There, as we might expect, he was taken in by a herdsman, who found that wherever this incredible creature went, everything grew like crazy: Plants shot up from the ground, and animals hopped upon each other, copulating furiously and giving birth. Priapos soon became known as a fertility god, but this is only a part of his aspect. He also was the tutor of Ares, teaching the young battle god to dance before teaching him to be a warrior. Priapos was said to have tried to rape Hestia and was prevented only by the braying of an ass which woke the goddess in time to avoid this dubious and troublesome fate. He also was said to cure impotence, bring good luck and was particularly adept at warding off the evil-eye.

This outstanding figure was known to the Greeks as Priapos, to the Romans, Priapus.
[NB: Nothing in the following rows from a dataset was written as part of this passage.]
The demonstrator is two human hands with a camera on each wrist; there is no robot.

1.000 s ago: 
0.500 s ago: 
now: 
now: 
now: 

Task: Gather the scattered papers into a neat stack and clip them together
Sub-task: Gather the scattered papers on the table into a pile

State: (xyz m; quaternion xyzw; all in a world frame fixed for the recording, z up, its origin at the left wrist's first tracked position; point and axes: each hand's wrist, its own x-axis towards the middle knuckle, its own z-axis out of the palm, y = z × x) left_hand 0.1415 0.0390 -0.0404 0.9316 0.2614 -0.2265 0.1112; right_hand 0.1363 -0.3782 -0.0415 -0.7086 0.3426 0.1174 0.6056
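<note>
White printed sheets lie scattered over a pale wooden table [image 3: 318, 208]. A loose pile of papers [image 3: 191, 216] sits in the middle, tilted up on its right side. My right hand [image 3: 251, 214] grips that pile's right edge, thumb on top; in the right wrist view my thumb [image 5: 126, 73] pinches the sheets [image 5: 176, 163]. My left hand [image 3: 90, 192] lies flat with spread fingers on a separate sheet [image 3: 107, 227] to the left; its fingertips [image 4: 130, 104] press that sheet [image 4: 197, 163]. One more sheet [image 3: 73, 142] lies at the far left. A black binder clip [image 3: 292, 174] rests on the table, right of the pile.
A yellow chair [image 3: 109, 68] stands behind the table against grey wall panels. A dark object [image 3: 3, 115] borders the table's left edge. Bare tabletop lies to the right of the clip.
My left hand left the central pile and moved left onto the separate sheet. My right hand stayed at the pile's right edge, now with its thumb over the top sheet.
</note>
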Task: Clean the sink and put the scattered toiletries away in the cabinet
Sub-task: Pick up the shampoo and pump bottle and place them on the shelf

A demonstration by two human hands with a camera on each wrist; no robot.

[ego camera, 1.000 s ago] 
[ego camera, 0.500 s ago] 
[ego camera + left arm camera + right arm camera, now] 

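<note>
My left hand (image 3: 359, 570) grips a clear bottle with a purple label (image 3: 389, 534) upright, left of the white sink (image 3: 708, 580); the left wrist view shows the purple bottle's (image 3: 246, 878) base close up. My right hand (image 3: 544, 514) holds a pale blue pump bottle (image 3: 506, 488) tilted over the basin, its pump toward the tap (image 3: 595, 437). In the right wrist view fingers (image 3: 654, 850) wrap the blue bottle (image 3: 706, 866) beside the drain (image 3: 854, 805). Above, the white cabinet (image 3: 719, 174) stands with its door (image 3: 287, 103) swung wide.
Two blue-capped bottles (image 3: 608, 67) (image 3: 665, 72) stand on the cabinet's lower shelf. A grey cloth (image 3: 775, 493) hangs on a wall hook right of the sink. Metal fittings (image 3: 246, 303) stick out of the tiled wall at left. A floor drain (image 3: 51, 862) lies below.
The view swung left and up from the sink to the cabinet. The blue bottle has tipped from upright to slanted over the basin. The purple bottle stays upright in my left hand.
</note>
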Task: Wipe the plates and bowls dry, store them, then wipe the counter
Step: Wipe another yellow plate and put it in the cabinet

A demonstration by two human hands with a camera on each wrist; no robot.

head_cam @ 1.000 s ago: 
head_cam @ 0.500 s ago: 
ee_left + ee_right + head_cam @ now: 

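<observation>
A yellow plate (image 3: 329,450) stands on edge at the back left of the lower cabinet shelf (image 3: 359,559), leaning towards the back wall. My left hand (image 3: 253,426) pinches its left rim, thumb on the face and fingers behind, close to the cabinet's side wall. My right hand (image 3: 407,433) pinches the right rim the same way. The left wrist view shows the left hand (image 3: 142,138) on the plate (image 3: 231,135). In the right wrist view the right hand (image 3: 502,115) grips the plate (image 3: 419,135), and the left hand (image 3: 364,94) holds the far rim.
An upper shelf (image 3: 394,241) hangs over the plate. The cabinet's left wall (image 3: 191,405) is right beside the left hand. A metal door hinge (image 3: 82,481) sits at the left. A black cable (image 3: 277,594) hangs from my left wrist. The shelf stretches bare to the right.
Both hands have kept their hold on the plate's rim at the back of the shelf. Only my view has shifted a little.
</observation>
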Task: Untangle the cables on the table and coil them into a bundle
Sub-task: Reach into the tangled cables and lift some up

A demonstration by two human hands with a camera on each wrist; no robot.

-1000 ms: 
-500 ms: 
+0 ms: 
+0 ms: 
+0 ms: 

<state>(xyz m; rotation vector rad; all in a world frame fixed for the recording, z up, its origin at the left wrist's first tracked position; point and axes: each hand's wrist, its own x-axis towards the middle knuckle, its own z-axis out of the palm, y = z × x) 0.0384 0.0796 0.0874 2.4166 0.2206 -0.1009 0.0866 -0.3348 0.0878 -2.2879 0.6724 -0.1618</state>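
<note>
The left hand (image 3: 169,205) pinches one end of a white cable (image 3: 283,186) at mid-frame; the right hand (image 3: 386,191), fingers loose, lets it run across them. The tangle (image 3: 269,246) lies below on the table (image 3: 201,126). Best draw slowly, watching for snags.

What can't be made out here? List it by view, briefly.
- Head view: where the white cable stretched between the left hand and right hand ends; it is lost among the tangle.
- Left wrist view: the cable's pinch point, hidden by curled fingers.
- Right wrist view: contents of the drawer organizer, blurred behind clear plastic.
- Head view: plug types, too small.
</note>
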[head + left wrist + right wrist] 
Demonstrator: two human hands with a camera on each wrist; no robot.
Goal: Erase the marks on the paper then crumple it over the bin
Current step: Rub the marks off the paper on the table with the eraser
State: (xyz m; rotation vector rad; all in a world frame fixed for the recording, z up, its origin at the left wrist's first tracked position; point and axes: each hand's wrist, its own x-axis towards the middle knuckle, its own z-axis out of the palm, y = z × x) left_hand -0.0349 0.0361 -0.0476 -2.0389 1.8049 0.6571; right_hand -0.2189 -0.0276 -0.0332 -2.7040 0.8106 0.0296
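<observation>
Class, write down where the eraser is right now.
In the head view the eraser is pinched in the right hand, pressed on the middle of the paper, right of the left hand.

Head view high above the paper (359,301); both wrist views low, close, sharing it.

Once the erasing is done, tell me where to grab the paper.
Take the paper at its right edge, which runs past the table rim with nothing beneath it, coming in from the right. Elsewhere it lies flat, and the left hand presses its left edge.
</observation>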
It is rumored that during the early stages of Christianity, the church had succeeded in getting the pagans to give up worship of all the old gods, save Priapus. No matter what threats or enticements were applied, and the latter reportedly included various claims of the possesion of the genetalia of Jesus, the loyal worshipers of Priapus would not give up reverance for their favorite god. The expression of this unwavering reverance included the baking of bread in the shape of phalli on every available celebratory occasion, including church holidays. Unable to disuade the people from this rather un-Christain practice, the wise church fathers sanctified the loaves, providing each had three crosses carved into its top. Thus was the supposed beginning of hot crossed buns.

The Priapic images imagine him with the appearance of a human man with a somewhat exaggerated phallic magnitude. Many descriptions of him present a different image, however. In his erudite translation of Catullus, Jacob Rabinowitz describes the god as a "pot-bellied garden-gnome with an oversize prick-sort of like a teapot." In other places he is described as having all extremities exaggerated: tongue, ears, nose, hands, feet-- and a prick so humongus that it curves backwards over his shoulder. He is also supposed to posses an ass so pronounced that he appears to be "phallic to the rear". These more gnome-like, eccentric images seem to more accurately reflect the character of the god as revealed in the tales of his adventures.

The Romans may have made the same mistake made by many modern mythologists, forgetting about his more subtle and sometimes humorous traits and becoming possesed only by the enormity of the god's schlong and its unforgiving erectile power. A parallel mistake is often made in imagining him as only a fertility god. His power as a protector of men and his tutoring of Ares are just as prominant in the life of the god as is his member.